▶ _WORK REQUEST_: All pictures are to be omitted while the lines starting at the line with "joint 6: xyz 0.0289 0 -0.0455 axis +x" and ending at the line with "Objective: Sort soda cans" in the material below are retyped exactly, both ends included.

▶ _INFORMATION GIVEN_:
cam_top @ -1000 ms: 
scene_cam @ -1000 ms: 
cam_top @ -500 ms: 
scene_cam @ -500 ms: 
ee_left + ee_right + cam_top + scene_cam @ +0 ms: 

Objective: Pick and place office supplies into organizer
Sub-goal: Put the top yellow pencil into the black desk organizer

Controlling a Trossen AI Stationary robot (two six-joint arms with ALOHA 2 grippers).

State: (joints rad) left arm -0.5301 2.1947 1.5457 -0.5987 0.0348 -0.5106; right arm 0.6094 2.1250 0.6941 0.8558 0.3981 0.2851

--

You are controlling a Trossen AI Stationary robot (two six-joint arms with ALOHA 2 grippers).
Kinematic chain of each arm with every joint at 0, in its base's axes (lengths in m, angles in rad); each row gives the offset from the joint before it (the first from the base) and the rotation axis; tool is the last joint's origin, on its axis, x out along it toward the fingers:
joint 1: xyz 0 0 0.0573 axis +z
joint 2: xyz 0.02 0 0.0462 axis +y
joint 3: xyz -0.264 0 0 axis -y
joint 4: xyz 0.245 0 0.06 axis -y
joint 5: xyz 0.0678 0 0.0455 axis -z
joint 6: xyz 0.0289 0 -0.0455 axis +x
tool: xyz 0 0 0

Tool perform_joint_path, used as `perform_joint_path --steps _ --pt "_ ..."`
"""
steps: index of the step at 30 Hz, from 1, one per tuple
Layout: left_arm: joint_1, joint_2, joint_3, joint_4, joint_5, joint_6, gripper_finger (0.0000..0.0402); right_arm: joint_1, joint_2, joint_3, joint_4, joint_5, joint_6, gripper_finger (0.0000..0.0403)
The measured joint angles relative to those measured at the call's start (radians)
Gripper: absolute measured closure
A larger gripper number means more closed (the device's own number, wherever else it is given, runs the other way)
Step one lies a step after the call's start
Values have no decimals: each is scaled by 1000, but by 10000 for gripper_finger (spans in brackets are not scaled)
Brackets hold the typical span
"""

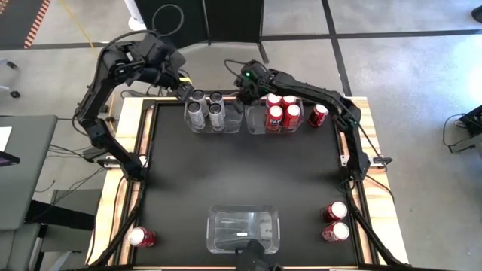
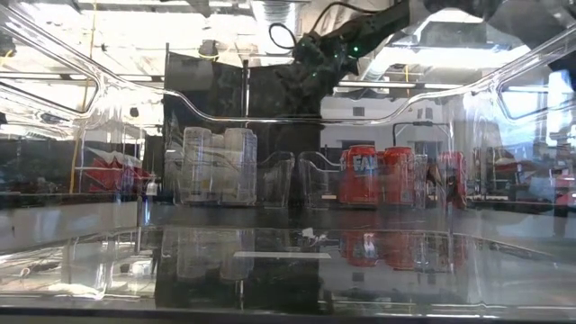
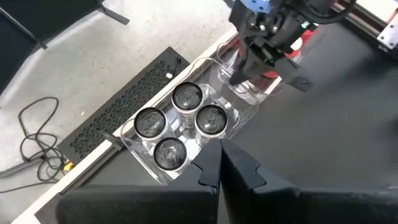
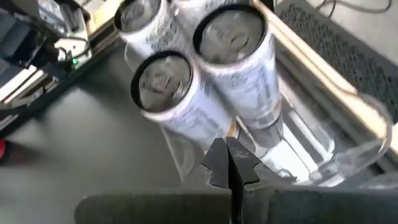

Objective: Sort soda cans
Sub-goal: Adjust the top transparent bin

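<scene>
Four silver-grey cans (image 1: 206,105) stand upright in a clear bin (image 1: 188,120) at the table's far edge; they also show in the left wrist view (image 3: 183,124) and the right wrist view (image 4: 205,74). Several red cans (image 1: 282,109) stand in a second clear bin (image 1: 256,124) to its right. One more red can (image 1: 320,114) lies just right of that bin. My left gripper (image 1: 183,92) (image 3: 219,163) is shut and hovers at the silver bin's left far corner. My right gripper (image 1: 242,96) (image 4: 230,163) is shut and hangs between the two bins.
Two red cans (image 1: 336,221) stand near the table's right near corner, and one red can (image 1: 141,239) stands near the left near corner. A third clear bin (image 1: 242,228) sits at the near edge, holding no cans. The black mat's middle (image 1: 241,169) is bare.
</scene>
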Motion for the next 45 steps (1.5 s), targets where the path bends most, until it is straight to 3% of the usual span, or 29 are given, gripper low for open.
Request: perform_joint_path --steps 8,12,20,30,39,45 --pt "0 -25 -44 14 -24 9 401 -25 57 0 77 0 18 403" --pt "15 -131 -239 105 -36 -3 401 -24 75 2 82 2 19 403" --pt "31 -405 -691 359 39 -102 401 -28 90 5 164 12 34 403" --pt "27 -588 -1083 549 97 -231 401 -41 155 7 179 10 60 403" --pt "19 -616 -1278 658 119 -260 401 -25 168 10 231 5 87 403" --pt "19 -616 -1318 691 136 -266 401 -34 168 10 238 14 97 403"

▶ _SOLUTION TO THE PROBLEM_:
joint 6: xyz 0.0289 0 -0.0455 axis +x
tool: xyz 0 0 0

Tool perform_joint_path, used as `perform_joint_path --steps _ --pt "_ ..."`
"""
steps: index of the step at 30 Hz, from 1, one per tuple
Layout: left_arm: joint_1, joint_2, joint_3, joint_4, joint_5, joint_6, gripper_finger (0.0000..0.0402); right_arm: joint_1, joint_2, joint_3, joint_4, joint_5, joint_6, gripper_finger (0.0000..0.0403)
The measured joint angles relative to those measured at the call's start (radians)
Gripper: absolute measured closure
A larger gripper number means more closed (the device's own number, wherever else it is given, runs the other way)
Step one lies a step after the call's start
Values have no decimals: each is scaled by 1000, but by 10000 for gripper_finger (spans in brackets are not scaled)
Brackets hold the typical span
"""


Objective: Sort soda cans

For this exercise, the work is now complete.